## AIM OF THE EXERCISE
Repeat the first line of the listing and each line after it, exactly, through the line containing "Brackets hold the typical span".

######

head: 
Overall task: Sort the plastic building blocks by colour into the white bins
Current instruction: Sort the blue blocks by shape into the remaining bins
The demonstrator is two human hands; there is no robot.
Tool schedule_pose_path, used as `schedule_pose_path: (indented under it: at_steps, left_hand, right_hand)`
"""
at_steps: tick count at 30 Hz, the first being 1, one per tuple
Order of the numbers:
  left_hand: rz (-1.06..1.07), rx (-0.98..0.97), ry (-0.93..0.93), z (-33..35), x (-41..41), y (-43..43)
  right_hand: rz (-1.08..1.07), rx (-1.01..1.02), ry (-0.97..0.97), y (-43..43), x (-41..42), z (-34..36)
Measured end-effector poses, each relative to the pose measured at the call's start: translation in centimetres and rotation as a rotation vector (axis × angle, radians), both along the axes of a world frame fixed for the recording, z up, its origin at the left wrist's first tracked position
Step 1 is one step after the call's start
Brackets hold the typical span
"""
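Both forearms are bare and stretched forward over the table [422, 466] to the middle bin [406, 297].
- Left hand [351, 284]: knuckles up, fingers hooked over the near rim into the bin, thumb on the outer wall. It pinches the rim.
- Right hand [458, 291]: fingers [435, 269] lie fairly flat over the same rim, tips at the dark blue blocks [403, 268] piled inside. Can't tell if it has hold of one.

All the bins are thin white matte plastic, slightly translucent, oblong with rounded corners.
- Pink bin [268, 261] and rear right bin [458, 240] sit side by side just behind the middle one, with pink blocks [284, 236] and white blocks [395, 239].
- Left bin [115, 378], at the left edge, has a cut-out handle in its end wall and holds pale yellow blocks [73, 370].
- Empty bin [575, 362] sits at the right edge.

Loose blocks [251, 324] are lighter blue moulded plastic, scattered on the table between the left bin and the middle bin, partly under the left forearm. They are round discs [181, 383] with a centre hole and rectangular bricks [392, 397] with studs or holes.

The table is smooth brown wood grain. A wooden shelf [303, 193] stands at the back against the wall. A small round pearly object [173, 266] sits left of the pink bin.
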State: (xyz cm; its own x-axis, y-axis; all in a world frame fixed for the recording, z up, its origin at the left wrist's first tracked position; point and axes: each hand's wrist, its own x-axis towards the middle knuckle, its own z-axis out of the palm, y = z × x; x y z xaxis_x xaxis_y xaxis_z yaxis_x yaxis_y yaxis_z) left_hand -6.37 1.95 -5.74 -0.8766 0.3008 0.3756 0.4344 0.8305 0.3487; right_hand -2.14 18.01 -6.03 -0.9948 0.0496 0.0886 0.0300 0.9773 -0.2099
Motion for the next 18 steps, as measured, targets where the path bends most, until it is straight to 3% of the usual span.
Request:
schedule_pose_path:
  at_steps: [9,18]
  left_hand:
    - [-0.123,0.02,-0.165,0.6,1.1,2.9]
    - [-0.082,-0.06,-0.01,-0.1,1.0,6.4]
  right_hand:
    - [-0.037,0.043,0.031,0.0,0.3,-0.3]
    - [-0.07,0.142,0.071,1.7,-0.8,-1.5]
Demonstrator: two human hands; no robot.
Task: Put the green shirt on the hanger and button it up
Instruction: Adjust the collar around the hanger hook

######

## WORKED SOLUTION
head: 
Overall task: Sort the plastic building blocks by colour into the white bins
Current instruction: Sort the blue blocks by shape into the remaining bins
The demonstrator is two human hands; there is no robot.
Tool schedule_pose_path, used as `schedule_pose_path: (indented under it: at_steps, left_hand, right_hand)`
"""
at_steps: tick count at 30 Hz, the first being 1, one per tuple
Order of the numbers:
  left_hand: rz (-1.06..1.07), rx (-0.98..0.97), ry (-0.93..0.93), z (-33..35), x (-41..41), y (-43..43)
  right_hand: rz (-1.08..1.07), rx (-1.01..1.02), ry (-0.97..0.97), y (-43..43), x (-41..42), z (-34..36)
Measured end-effector poses, each relative to the pose measured at the call's start: translation in centimetres and rotation as a rotation vector (axis × angle, radians), both along the axes of a world frame fixed for the recording, z up, its origin at the left wrist's first tracked position
Step 1 is one step after the call's start
Brackets hold the typical span

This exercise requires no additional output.